Not Flood Insurance, Disaster Insurance

 My husband and I saving what we can after the 2016 flood

My husband and I saving what we can after the 2016 flood

Everyone who drives has some risk of getting in a car accident, therefore everyone needs to have car insurance to protect them in the case of an accident. Some have a greater risk than others, and car insurance is priced accordingly. Since everyone is supposed to have insurance, the massive pool keeps prices down.

Similarly, everyone who owns property has a disaster risk. Whether it’s flooding in Louisiana, wildfires in California, mudslides in California, earthquakes in California, or most recently, volcano eruptions in Hawaii, everyone is at risk of losing everything to a disaster. When insurance doesn’t cover our losses, it is up to Congress to help us and we’ve seen what that help looks like. Leaving our recovery up to politicians allows them to play politics with our lives. Even when they do set aside some money, we have seen that in the time it takes for those funds to reach us another storm can strike sending us back to square one.

Last Thursday, when Kilauea volcano erupted in Hawaii, many homeowners were left asking themselves a question that we in Louisiana are familiar with: “Am I covered for this?” For most who have lost their homes in the eruption, the answer was no. The only people who are covered are those with insurance that covers every kind of damage possible, which is extremely rare. This is the same problem we face in Louisiana and across the country: disasters are inevitable but rarely covered.

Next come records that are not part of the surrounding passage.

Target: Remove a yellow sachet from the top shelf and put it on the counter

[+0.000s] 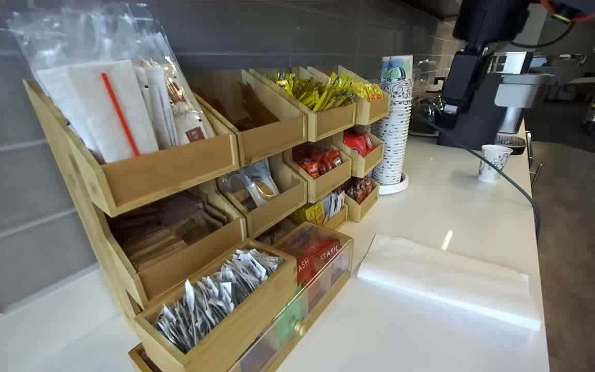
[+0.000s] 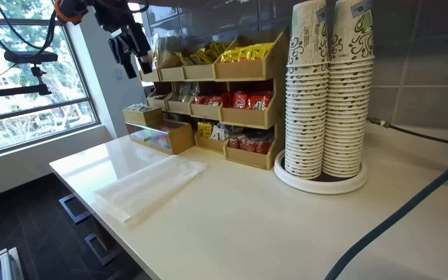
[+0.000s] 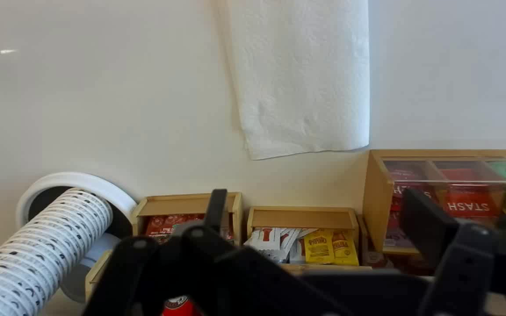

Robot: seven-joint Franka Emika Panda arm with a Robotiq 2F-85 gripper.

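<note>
Lying in the top shelf (image 2: pixel 241 70), yellow sachets (image 2: pixel 247 53); in bins (image 2: pixel 243 117) below it, red packets (image 2: pixel 249 100); tool (image 3: pixel 316 208) with jaws apart

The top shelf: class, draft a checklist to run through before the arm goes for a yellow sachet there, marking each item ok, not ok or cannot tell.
1. Gripper open and holding nothing: ok.
2. Yellow sachets on the top shelf: ok, a heap shows.
3. Gripper at the sachets: not ok, it hangs apart from them.
4. Those sachets in the wrist view: not ok, the yellow packets there sit in a bottom-row bin.
5. One sachet loose enough to pinch alone: cannot tell, they overlap.
6. Counter showing for the put-down: ok, beside the folded white paper.
</note>
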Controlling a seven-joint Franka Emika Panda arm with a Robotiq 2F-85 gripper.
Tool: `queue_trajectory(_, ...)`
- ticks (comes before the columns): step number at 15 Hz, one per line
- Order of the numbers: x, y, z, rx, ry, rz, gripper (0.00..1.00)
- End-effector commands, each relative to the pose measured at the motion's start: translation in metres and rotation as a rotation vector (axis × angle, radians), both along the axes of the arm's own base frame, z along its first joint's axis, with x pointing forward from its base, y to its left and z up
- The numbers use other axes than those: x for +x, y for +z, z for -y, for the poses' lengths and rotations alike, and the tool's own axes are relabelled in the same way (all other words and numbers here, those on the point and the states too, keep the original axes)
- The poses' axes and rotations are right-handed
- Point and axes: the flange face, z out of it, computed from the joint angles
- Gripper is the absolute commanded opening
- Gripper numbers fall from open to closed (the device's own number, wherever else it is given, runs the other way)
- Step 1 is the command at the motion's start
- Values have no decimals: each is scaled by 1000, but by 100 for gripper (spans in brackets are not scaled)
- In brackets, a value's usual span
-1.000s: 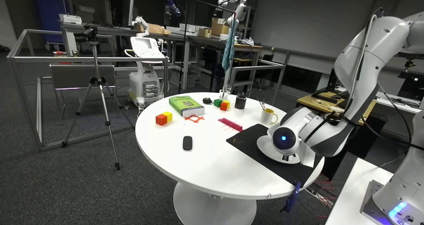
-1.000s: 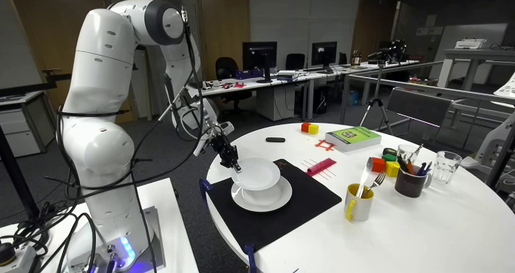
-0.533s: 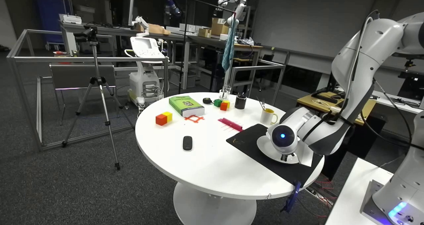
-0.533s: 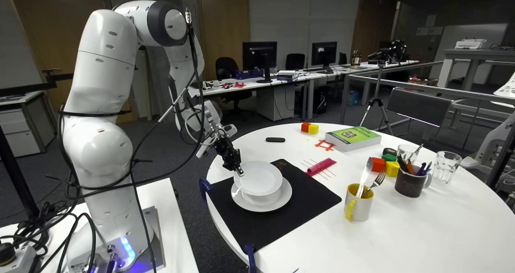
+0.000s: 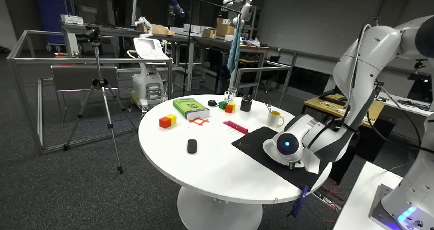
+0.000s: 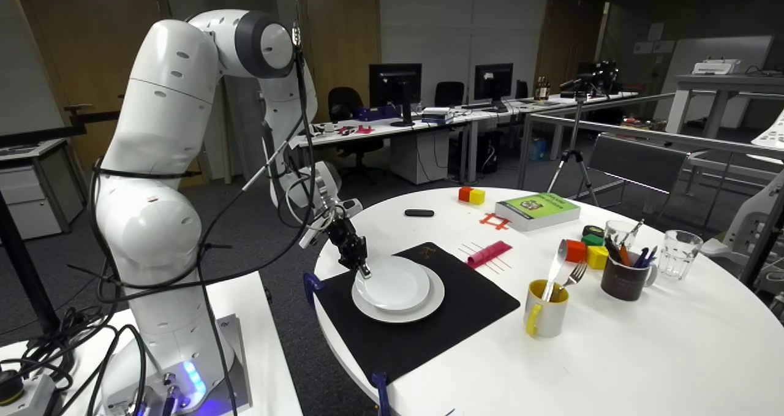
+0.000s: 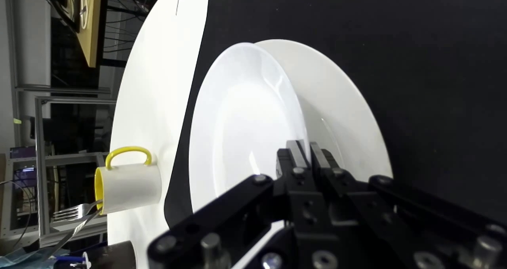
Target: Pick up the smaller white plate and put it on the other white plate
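Rim of smaller white plate (image 7: 245, 134): gripper (image 7: 307, 148) astride one stretch, blocking it.
Gap to other white plate (image 7: 352, 110): plates apart at the gripper side; contact at the far side cannot be told.
Black mat (image 6: 471, 299): open room from the plates toward the yellow-and-white mug (image 6: 554, 319).
Above mug: knife (image 6: 554, 272) and fork (image 6: 577, 273), leaning, projecting past the rim.
Beyond mug: dark mug (image 6: 623, 281) with pens (image 6: 642, 258), red cube (image 6: 574, 250), yellow cube (image 6: 596, 257), drinking glasses (image 6: 680, 253), closely grouped.
Pink roll (image 6: 489, 254): low, just beside the mat.
Blue clamps (image 6: 383, 396): at two mat corners.
White round table (image 5: 220, 165): open span between mat and black oblong object (image 5: 192, 146).
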Motion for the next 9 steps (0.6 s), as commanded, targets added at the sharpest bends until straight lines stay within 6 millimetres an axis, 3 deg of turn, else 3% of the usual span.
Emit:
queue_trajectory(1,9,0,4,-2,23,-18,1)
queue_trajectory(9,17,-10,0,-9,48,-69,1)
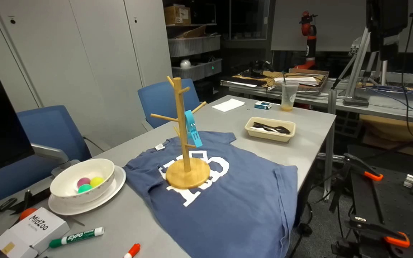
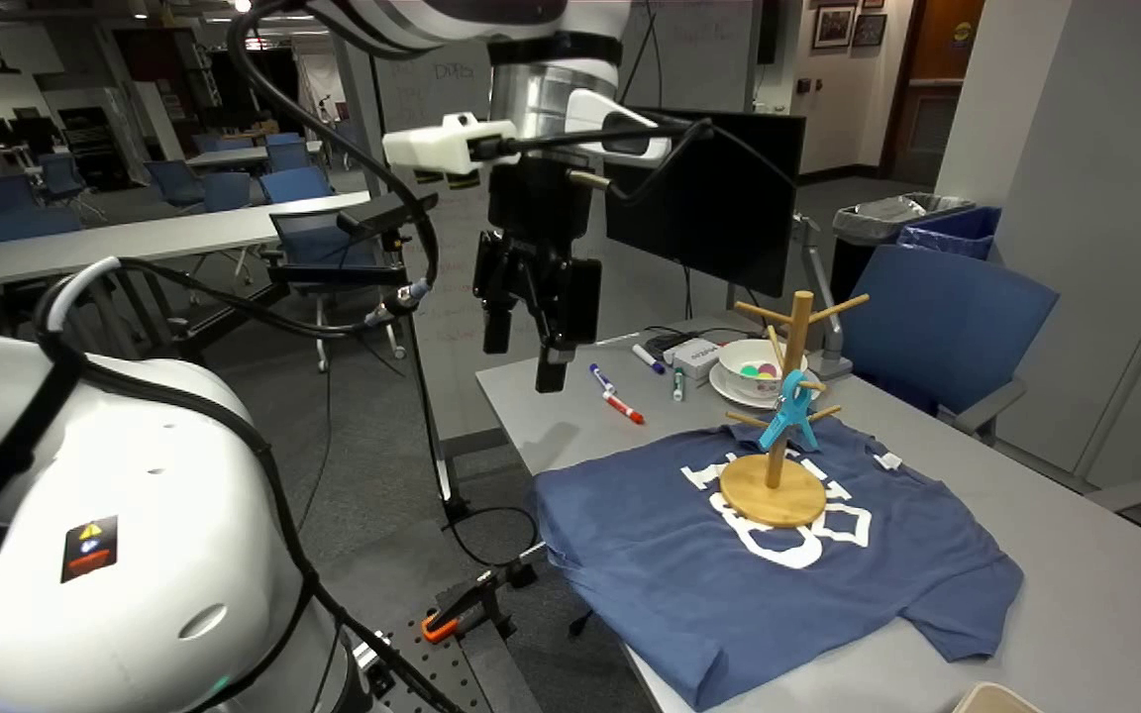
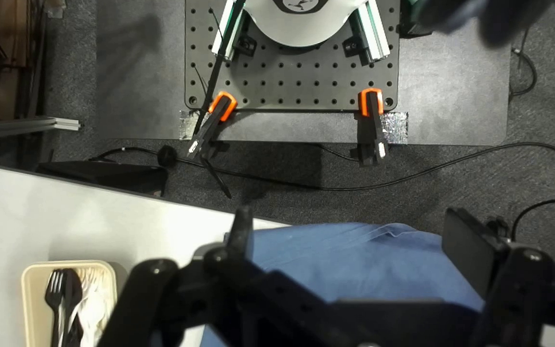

Disasters happen every year all over the country. Instead of a patchwork of insurance companies, gridlocked Congressional grants, and states having to reinvent the wheel with each disaster, we should have a single Disaster Insurance Program. Every property owner should pay premiums based on their total disaster risk and thus get the help they need automatically. With everyone paying in, the premiums should be relatively affordable, but they would still vary to reflect actual risk. So if you live in California with all of the wildfires, blizzards, mudslides, earthquakes, floods, and droughts, that happen there you might pay a little more and if you live in Louisiana where it just rains a lot you will probably pay less.

As your next Congressman, one of my top priorities will be advocating for this Disaster Insurance Program. We know disasters will happen. Instead of waiting to react to the next one let’s be ready for the disasters that will come tomorrow and beyond.